本発明のワーク加工用シートは、半導体パッケージ等のワークの加工に好適に使用することができる。

Claims (6)

  1. 基材と、前記基材における片面側に積層された粘着剤層とを備え、最大高低差が10~60μmである凹凸を表面に有するワークに使用されるワーク加工用シートであって、
    前記粘着剤層が、活性エネルギー線硬化性粘着剤から構成され、
    紫外線照射後における前記粘着剤層の23℃における引張貯蔵弾性率(E’)が、20MPa以上、150MPa以下であり、
    前記粘着剤層の厚さが、50μm超、100μm以下である
    ことを特徴とするワーク加工用シート。
  2. 前記活性エネルギー線硬化性粘着剤が、活性エネルギー線非硬化性ポリマー成分と、少なくとも1つ以上の活性エネルギー線硬化性基を有するモノマーおよび/またはオリゴマーとを含有するものであることを特徴とする請求項1に記載のワーク加工用シート。
  3. 前記活性エネルギー線硬化性粘着剤中における、前記少なくとも1つ以上の活性エネルギー線硬化性基を有するモノマーおよび/またはオリゴマーの含有量は、前記活性エネルギー線非硬化性ポリマー成分100質量部に対して、20質量部以上、200質量部以下であることを特徴とする請求項2に記載のワーク加工用シート。
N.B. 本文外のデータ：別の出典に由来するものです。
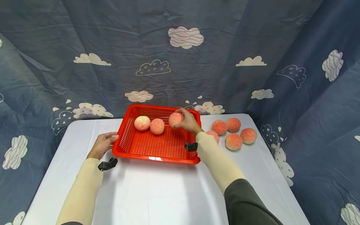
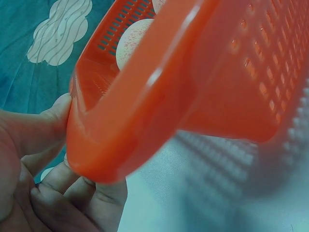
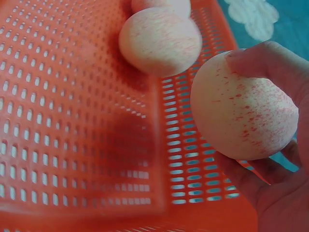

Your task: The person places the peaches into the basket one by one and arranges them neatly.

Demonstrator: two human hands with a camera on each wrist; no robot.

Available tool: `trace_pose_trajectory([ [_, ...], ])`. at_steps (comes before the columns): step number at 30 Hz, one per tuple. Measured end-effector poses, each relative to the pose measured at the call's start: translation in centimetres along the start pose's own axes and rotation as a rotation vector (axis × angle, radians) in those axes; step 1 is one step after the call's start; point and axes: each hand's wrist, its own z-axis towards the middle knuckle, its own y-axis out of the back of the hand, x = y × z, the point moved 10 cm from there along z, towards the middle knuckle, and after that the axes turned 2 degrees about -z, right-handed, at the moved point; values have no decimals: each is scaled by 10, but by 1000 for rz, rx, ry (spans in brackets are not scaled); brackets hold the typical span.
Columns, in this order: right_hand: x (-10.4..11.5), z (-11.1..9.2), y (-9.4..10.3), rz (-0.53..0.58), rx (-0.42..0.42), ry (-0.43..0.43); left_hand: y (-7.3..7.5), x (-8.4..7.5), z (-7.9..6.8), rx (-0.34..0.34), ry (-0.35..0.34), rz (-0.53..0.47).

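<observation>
A red plastic basket [image 1: 157, 145] with perforated walls stands on the table. My left hand [image 1: 102, 145] pinches its left rim, thumb above and fingers below, as the left wrist view shows. Over the basket's back right part, my right hand [image 1: 192, 122] holds a pink-speckled peach [image 3: 244, 108] between thumb and fingers. Two more peaches lie inside near the back wall: a paler one [image 1: 142, 123] on the left and a pinker one [image 1: 157, 126] beside it.
Right of the basket, several peaches lie loosely grouped on the white-covered table [image 1: 168, 193], one of them [image 1: 233, 142] nearest the front. The right forearm partly hides another peach [image 1: 213, 135]. A dark cloud-patterned curtain [image 1: 152, 40] hangs behind and at both sides.
</observation>
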Motion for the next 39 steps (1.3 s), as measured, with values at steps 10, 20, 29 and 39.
trace_pose_trajectory([
  [10,-26,4,-25,-46,16,-116,-4,-3,1,9,-10,11],
  [20,-38,4,-40,-132,-4,-118,-6,-3,3,3,0,17],
  [29,-37,1,-48,-186,51,-167,-7,-3,3,9,-3,17],
  [39,-13,-10,-27,-134,62,-129,1,3,2,2,2,-2],
])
  4. 前記基材は、ポリオレフィン系フィルムであることを特徴とする請求項1~3のいずれか一項に記載のワーク加工用シート。
  5. 前記基材の厚さは、100μm以上、300μm以下であることを特徴とする請求項1~4のいずれか一項に記載のワーク加工用シート。
  6. ダイシングシートであることを特徴とする請求項1~5のいずれか一項に記載のワーク加工用シート。